Lisa Stewart: Yes, which has been nice.
Are you going to have any of the 3D come out of the screen?
David Soren: We’re using it as a tool thematically which I don’t think has really been done much before, if at all. Using at this dreamer vs. realist approach and any time we’ve got these kind of dreamer moments in the movie where we want to show Turbo seeing the potential of where he wants to go, whether it’s racing or whether it’s just his rich fantasy life, but really opening up the stereo. And then when the naysaying brothers come in and it seems like they’re going to get shut down, shrinking it back down. It’s been surprisingly effective.
Does Turbo have any vulnerabilities with his power?
David Soren: He doesn’t know.
Lisa Stewart: Yes.
David Soren: Yes, ultimately.
Lisa Stewart: But you’ll have to see.
David Soren: Ultimately yes but he doesn’t know. He doesn’t know if it’s going to go away tomorrow, he doesn’t know if it’s going to be there for the rest of his life but yes, it’s ultimately a fragile thing.
Where did you come up with the idea for zip lining snails?

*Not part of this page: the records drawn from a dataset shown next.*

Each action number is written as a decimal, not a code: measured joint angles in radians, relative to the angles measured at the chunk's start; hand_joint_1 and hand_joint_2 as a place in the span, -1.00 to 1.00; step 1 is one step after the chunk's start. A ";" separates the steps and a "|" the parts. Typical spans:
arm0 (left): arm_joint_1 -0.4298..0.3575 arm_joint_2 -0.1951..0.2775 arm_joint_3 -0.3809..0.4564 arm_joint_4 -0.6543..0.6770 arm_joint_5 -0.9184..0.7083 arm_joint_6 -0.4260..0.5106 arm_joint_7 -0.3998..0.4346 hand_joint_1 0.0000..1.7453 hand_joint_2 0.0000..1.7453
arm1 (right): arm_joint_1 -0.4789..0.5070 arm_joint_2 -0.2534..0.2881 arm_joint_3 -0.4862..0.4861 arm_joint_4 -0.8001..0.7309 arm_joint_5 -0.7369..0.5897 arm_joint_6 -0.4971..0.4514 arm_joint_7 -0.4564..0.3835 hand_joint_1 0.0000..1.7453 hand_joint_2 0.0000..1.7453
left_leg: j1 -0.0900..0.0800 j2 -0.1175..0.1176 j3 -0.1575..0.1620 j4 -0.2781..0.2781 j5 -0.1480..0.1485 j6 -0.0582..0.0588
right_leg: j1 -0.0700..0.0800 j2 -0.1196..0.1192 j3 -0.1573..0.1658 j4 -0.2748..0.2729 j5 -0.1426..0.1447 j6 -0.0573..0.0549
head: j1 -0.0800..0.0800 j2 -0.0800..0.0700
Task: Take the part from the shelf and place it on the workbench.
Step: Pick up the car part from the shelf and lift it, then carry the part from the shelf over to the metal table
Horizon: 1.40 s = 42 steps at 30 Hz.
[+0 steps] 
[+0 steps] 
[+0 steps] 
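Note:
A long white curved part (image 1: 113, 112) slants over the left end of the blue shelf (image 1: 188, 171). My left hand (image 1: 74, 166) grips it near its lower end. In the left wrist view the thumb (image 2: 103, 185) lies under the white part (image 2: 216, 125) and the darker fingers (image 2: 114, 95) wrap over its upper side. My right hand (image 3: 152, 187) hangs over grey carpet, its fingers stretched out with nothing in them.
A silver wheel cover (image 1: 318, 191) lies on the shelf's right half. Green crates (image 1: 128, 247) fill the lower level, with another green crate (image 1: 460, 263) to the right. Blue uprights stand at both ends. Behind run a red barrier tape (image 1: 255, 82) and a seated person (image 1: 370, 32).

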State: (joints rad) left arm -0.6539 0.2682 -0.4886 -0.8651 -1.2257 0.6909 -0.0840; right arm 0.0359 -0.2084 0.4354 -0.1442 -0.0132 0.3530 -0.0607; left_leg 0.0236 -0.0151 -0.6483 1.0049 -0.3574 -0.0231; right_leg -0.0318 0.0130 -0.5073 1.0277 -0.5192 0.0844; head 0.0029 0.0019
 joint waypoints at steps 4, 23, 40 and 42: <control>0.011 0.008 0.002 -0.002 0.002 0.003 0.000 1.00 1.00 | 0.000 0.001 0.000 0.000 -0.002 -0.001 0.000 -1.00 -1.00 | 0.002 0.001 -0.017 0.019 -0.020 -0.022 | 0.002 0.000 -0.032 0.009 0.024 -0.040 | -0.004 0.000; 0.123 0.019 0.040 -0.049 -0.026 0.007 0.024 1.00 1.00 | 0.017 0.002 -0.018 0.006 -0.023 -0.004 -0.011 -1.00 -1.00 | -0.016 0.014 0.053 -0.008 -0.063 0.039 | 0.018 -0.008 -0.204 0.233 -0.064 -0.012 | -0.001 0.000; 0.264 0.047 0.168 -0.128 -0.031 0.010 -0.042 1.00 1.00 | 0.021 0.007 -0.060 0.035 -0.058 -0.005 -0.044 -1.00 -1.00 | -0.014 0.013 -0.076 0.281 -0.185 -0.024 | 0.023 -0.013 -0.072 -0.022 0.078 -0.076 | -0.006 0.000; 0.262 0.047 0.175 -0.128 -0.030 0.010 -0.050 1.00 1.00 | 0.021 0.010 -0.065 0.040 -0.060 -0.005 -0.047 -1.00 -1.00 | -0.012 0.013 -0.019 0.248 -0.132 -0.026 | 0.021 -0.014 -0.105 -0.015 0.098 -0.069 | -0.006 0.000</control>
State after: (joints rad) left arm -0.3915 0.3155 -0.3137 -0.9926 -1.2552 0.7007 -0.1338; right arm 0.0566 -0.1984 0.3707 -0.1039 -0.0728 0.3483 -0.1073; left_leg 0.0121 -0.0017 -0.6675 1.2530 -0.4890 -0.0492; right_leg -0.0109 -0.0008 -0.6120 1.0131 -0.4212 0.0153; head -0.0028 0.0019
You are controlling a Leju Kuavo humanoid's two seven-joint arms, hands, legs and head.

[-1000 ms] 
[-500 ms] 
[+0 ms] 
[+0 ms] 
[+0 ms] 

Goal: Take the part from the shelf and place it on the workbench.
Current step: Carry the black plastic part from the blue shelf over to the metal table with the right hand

David Soren: I think we were just looking at all those things in the environment of that strip mall and those racing snails really embody this philosophy of not letting our limitations limit what they can do and just feeling like, “Well, what’s the most kind of impossible race we could have for a snail at this mall?”
Lisa Stewart: We did a lot of brainstorming early on with a lot of different ways that a snail could propel themselves, kind of Parkour.
David Soren: Without actually having super powers.
Lisa Stewart: We had a lot of stuff that we threw away but in the actual setting of that scene, that seemed like an organic ability.